Bertepatan dengan ulang tahun Kemerdekaan Republik Indonesia yang ke-75, 17 Agustus 2020, para perwakilan petani dan anak-anak petani karet rakyat Indonesia mendeklarasikan berdirinya Asosiasi Petani Karet Rakyat Indonesia disingkat APKRI. APKRI adalah wadah perjuangan untuk turut mewujudkan cita-cita mencapai keadilan sosial bagi seluruh rakyat Indonesia.
Perjuangan ini akan ditempuh melalui misi organisasi: (1) memupuk rasa kekeluargaan dan persaudaraan di antara sesama petani karet, (2) menjunjung tinggi prinsip kegotong-royongan dan saling bantu-membantu dalam mewujudkan cita-cita bersama, (3) saling belajar dan berbagi pengalaman untuk meningkatkan produktifitas, effisiensi dan nilai pertanian karet, dan (4) saling berbagi informasi dan bahu-membahu dalam memperjuangkan hak-hak petani karet rakyat.
Deklarasi dilaksanakan secara daring dan di hadiri oleh perwakilan dari berbagai daerah sentra pertanian karet rakyat, yakni Sumatra Utara, Sumatra Selatan, Lampung, Bengkulu, Riau, Aceh, Kalimantan Timur dan Banten.

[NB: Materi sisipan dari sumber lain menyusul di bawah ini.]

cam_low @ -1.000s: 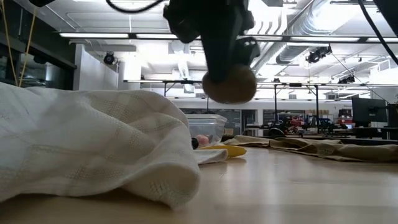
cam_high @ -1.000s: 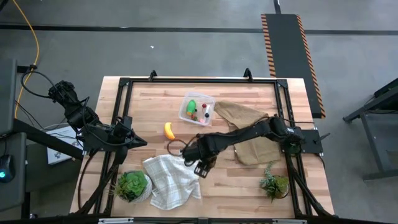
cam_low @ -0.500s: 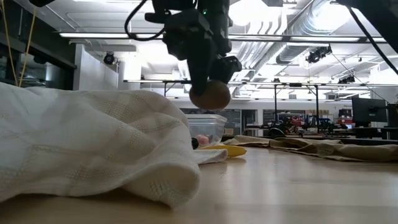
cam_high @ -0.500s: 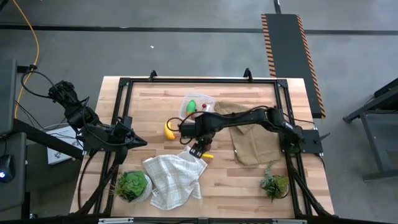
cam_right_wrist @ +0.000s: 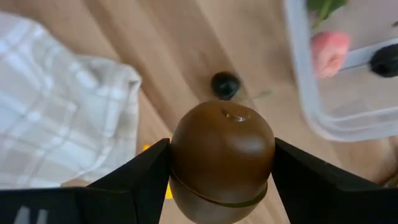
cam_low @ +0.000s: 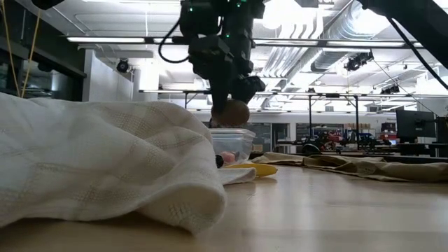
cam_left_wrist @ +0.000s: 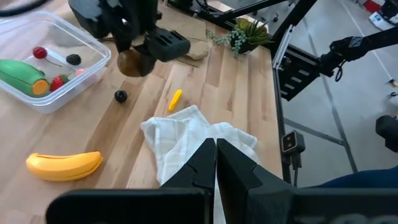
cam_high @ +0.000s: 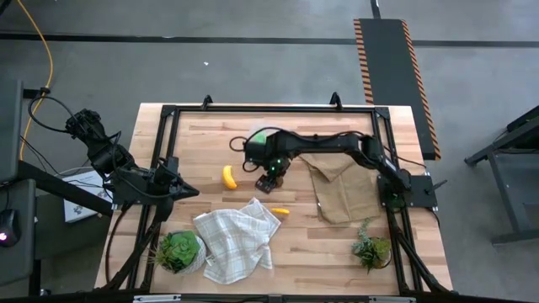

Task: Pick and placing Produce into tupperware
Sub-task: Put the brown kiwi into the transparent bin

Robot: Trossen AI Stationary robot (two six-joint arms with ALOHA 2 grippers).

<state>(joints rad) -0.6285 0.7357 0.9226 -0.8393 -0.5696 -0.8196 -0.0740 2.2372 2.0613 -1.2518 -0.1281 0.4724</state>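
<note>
Two black, jointed robot arms on black metal frames. The left arm [cam_high: 109, 156] carries looped black cables along chunky matte links. The right arm [cam_high: 337, 147] is slimmer, with small green indicator lights glowing near its wrist. Both end in flat, dark, wedge-shaped fingers [cam_left_wrist: 202, 168].

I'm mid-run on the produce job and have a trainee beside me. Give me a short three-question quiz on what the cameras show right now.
1. True or false: the right gripper holds the brown kiwi.
2. Which item lies inside the clear tupperware? A) banana B) red berry C) small yellow piece
3. Fill in: the dark berry on the table lies between the tupperware and the ____.

Key:
1. True; the kiwi sits between its fingers, near the tupperware.
2. B
3. white checked cloth
</note>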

Indonesia merupakan eksportir karet terbesar di dunia setelah Thailand, dengan total ekspor sekitar 3.5 juta ton per tahun. Sekitar 85% dari produksi berasal dari petani rakyat yang melibatkan sekitar 10 juta petani kecil.
“Kendati bangsa ini telah 75 tahun merdeka, namun petani karet rakyat dan buruh pekerja di perkebunan karet masih banyak yang menderita akibat dari permainan harga yang tidak dapat dimengerti oleh rakyat dan petani kecil,” kata Presiden APKRI, Dr Suyanto Mahdiputra.
Menurut anak petani karet dari Lampung ini, APKRI hadir sebagai wadah bagi para petani kecil di tingkat grassroot untuk saling bahu-membahu, belajar dan berbagi pengalaman untuk meningkatkan produktivitas dan efisiensi dalam bertani karet secara mandiri.
Sekjen APKRI, Mahmuzin Tahir yang berasal dari Meranti, Riau, menyampaikan bahwa lahirnya APKRI didorong oleh rasa senasib dan sepenanggungan di antara sesama petani dan anak-anak petani karet rakyat yang kian hari kian terpukul dengan jatuhnya harga karet.
“Harga karet di daerah Meranti saat ini terpuruk hingga di bawah Rp 5.000 rupiah per kg, padahal di tahun 2018 pernah terjadi lonjakan hingga Rp 15.000 di tingkat petani.Organisasi APKRI diharapkan dapat menjadi wadah bagi perjuangan petani karet dalam usaha mencari kelayakan dan keadilan dalam usaha pertanian karet kerakyatan,” kata Mahmuzin.
Dr. Saharman Gea, dosen dan peneliti menyatakan petani karet Indonesia berada pada posisi terlemah dan tidak mempunyai bargaining position yang baik di dalam mata rantai perdagangan, terlebih harga jual karet saat ini sangat dipengaruhi oleh pasar di luar negeri. “Pemerintah harus dapat membantu petani karet dengan mendorong terciptanya peningkatan konsumsi dalam neger,” kata Saharman.
Direktur Litbang APKRI, Dr Ediyanto minta program aspal karet terus didorong.”Jika saja Pemerintah dapat mendorong PU untuk memanfaatkan karet sebagai bahan substitusi aspal untuk kebutuhan pemeliharaan jalan di dalam negeri, mungkin kita tidak perlu ekspor lagi dan harga karet domestik dapat distabilkan,” katanya.